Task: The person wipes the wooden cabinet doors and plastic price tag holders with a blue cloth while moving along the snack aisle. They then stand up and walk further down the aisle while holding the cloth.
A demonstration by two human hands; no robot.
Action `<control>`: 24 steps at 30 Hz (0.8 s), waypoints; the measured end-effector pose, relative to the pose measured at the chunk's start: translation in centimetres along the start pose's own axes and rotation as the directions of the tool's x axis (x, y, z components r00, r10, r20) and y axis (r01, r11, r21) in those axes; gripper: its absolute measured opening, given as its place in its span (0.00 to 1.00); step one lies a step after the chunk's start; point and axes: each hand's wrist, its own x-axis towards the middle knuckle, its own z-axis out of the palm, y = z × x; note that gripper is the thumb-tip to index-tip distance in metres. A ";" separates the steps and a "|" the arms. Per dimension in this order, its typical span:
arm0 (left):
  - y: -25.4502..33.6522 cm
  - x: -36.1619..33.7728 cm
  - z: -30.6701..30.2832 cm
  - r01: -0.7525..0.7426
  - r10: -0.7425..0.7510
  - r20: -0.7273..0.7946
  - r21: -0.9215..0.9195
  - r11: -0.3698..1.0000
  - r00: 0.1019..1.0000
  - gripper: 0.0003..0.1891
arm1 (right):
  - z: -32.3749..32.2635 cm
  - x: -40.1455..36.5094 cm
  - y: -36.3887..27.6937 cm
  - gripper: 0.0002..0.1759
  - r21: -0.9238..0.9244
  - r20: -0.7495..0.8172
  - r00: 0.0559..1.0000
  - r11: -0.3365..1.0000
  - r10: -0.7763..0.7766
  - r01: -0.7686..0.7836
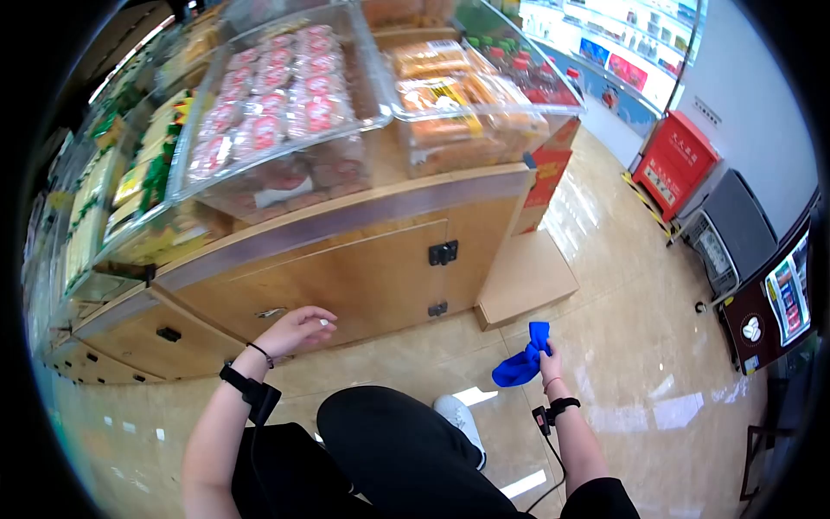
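My right hand is closed on a blue cloth, which hangs bunched above the tiled floor. On the left, my left hand is in front of the wooden cabinet, near a small metal handle. Its fingers are curled together, and a small white spot shows at the fingertips, too small to name. Both wrists wear black bands with a device and cable.
Clear bins on the cabinet hold red-and-white wrapped packs and orange-brown packaged food. A cardboard box lies on the floor at the cabinet's end. To the right stand a red box and a grey folded cart.
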 end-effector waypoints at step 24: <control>-2.8 -16.2 -11.4 -0.617 0.128 -0.698 -0.514 0.596 0.705 0.08 | 24.3 -24.3 -52.9 0.30 -0.317 0.304 -0.487 -0.569 -0.819 0.759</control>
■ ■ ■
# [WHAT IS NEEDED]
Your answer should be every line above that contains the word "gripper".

# [RESULT FOR THIS EXERCISE]
Action `<control>`: 24 steps at 30 Hz (0.8 s), waypoints; the measured end-effector pose, relative to the pose measured at the chunk's start: translation in centimetres along the start pose's own axes and rotation as the directions of the tool's x axis (x, y, z components r00, r10, r20) and y axis (r01, r11, r21) in those axes; gripper: its absolute measured opening, given as its place in its span (0.00 to 1.00); step one lies a step after the chunk's start; point and axes: each hand's wrist, its own x-axis towards the middle knuckle, its own z-axis out of the palm, y = z × x; note that gripper is the thumb-tip to index-tip distance in metres. A ";" separates the steps and a "|" the arms. Per dimension in this order, its typical span:
  - gripper: 0.0003..0.1891
  - gripper: 0.0002..0.1759

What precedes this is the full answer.